The first thing that jumps out at you looking at Gray’s numbers is the 6.86 BB/9, which has led to a *gulp* 2.14 WHIP. Yowza. He’s never even posted a walk rate half that bad in his career, so what’s going on? A cursory dive into his pitch mix shows us something’s up — he’s tossing 11% more curveballs so far in ’18. It’s a good pitch for him, probably his best, so it makes sense in a vacuum that he would throw it more and get better results. The thing is, it’s a pitch that he tries to get swings with below the zone and not so much a pitch he gets called strikes with. Batters are finding it easier than ever this year to spit on those curves and sit fastball since that appears to be where his command is failing him. Have a look at his heatmaps on fastball location from 2017 compared to 2018.

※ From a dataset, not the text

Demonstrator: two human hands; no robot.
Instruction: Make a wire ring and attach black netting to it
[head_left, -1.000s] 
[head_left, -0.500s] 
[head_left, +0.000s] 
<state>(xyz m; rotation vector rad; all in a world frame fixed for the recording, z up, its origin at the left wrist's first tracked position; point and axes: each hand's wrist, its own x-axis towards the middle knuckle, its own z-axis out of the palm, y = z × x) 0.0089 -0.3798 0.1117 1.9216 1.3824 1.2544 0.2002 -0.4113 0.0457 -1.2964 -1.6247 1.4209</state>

Gray is leaving those fastballs up up up and they are going bye bye bye like Justin Timberlake in the year 2000. In 2017, his fastballs yielded 55% ground balls with a .237 batting average against. This year he’s netting just 49% grounders with a .330 BAA on his fastballs. Looking at his location, it’s easy to see why. His first pitch strike rate is way down from a 59.6% career mark to just 50%, and it’s tough to get batters to swing at that curveball when you’re already behind in the count.
It’s also worth noting that he just hasn’t meshed with Gary Sanchez. Sanchez is a poor defensive catcher to begin with, and with Gray throwing so many curveballs in the dirt (by design) that need to be blocked, Austin Romine is the better choice behind the plate when Gray takes the mound. Manager Aaron Boone has even acknowledged that Gray works better with Romine behind the dish, and if that’s something Boone is able to consistently provide Gray, his outlook improves.
This seems to be something of the mechanical variety that Gray should be able to get sorted out. There is no velocity dip to sound the injury alarm on, and by all accounts Gray is healthy. Pitching in the AL East is tough business, but if he can regain his fastball command, he should be able to right the ship and net a bunch of wins pitching for a strong Yankees team while posting a sub-4 ERA. Gray doesn’t have quite the strikeout upside to be a fantasy star, but a rebound to last year’s numbers is feasible, making him a fantasy #3/4.